• **Exercise objective**
Draw out every line with the word "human" from the listing below.

• **Given entries**
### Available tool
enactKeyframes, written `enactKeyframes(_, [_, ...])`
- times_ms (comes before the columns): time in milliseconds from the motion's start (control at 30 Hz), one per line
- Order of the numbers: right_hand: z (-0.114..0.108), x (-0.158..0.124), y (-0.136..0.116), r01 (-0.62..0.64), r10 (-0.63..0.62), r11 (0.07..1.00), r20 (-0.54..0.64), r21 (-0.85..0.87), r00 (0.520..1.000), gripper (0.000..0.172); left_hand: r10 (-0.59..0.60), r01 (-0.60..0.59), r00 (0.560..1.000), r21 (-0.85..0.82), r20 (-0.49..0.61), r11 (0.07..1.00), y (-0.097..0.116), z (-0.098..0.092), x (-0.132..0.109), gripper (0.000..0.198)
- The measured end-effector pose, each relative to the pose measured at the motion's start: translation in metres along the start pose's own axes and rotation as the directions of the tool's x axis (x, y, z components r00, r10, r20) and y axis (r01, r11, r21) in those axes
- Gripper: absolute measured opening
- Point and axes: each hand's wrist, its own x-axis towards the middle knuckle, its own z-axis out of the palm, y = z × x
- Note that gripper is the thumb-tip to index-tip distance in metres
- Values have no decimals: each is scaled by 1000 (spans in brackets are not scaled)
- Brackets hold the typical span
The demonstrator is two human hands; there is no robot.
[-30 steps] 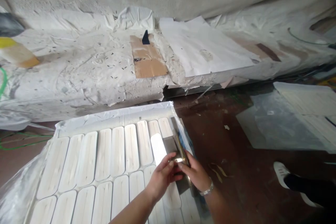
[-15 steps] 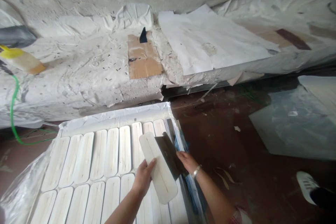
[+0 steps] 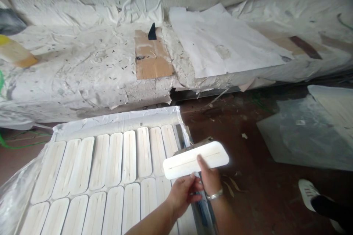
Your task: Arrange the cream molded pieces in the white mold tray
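Holds a white, flat, round-cornered panel (image 3: 182, 165) in the right hand (image 3: 211, 180), with the thumb across its upper face, over the right edge of an open, white-lined box (image 3: 118, 120). Has the left hand (image 3: 182, 194) just below the panel's near edge, fingers curled; cannot tell about any grip there. Shows a dark, thin, flat piece (image 3: 190, 148) along the panel's far edge. Has rows of similar pale panels (image 3: 114, 159) in the box, and faces a pale, crumpled bench cover (image 3: 91, 64) bearing brown cardboard (image 3: 154, 69) and, farther right, a large white paper sheet (image 3: 206, 44).
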Motion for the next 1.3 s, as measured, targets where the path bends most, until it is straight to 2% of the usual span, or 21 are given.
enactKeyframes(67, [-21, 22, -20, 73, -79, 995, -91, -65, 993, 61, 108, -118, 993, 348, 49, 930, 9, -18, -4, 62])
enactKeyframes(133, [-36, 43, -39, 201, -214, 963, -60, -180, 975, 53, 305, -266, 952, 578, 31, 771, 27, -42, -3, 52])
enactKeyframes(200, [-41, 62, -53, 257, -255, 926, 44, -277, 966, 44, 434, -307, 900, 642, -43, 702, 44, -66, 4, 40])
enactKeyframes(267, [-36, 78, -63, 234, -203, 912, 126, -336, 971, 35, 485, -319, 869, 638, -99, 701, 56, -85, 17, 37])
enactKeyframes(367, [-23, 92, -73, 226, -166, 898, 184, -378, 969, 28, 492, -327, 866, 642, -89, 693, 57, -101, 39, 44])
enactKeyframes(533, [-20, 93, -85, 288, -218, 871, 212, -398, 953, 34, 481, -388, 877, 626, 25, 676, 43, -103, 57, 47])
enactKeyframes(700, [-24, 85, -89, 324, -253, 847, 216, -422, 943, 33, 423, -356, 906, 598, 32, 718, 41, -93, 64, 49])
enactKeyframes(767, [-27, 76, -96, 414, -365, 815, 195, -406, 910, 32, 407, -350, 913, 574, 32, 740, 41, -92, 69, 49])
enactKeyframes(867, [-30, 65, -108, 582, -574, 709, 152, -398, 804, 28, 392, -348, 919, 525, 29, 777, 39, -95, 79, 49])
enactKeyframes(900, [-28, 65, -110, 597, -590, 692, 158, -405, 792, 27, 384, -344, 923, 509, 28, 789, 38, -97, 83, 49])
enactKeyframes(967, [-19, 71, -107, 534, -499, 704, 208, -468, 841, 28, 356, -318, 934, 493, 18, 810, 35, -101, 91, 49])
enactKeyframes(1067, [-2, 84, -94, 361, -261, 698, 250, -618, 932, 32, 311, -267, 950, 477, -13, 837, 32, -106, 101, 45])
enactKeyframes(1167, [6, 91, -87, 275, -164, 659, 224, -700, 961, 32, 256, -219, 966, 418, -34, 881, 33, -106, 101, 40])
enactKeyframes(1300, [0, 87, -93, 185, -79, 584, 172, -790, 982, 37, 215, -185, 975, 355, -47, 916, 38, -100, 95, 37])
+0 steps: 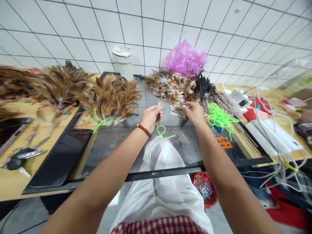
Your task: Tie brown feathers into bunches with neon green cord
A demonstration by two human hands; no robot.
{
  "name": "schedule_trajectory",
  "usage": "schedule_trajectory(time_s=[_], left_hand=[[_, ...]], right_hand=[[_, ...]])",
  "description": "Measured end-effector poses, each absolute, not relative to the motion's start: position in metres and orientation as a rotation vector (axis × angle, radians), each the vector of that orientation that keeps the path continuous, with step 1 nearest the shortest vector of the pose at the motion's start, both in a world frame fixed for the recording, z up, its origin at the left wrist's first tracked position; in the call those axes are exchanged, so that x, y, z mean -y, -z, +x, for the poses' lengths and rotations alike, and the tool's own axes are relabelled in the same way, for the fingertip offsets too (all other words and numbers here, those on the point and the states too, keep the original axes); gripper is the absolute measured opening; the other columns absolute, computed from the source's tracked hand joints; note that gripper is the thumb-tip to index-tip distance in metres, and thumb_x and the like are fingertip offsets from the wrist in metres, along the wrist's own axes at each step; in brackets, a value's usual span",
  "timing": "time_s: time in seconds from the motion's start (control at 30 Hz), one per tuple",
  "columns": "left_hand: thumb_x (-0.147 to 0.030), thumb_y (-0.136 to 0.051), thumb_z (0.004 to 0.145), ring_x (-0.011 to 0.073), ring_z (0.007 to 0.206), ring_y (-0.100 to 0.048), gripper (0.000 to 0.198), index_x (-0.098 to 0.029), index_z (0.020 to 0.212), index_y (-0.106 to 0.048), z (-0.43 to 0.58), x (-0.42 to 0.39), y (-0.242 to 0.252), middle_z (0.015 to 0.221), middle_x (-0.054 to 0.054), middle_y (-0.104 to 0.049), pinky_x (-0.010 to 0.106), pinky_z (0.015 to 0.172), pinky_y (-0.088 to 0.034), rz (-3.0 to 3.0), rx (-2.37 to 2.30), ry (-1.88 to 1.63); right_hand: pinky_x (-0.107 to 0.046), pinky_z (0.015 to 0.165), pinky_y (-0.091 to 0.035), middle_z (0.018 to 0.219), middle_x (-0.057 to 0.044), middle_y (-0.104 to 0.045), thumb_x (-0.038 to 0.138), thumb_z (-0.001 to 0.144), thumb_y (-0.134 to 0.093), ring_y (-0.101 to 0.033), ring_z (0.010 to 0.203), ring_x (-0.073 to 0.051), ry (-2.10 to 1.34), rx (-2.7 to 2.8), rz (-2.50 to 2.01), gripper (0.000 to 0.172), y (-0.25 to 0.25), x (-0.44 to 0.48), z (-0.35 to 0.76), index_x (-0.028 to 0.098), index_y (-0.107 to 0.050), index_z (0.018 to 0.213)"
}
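Note:
My left hand (153, 116), with a dark red bead bracelet (144, 130) at its wrist, is closed in front of me. The tips of brown feathers (158, 119) stick out below its fingers. Just under it, a bright green cord (161, 130) curls in a loop; whether the hand holds the cord cannot be made out. To the right, my right hand (194, 112) has its thumb and fingers together at a few brown feathers (179, 111) beside the large mixed feather pile (170, 85). A heap of green cords (220, 118) lies right of that hand.
Bundles of brown feathers (112, 94) stand at the left, some tied with green cord. A phone (70, 156) lies near them. Behind are a white lidded container (123, 60) and a pink plastic bag (187, 58). Chargers and white cables (275, 110) crowd the right.

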State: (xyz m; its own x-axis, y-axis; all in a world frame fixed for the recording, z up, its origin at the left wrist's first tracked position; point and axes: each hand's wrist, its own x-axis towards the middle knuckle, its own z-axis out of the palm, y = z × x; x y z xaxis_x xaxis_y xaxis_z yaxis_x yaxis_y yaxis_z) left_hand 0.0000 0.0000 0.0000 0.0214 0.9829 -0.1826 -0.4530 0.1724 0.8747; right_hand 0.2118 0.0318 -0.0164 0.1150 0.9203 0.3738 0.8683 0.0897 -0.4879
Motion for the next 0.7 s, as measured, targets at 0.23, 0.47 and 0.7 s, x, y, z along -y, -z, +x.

• **Answer to this exercise**
The demonstrator is two human hands; there is no robot.
A demonstration by two human hands; no robot.

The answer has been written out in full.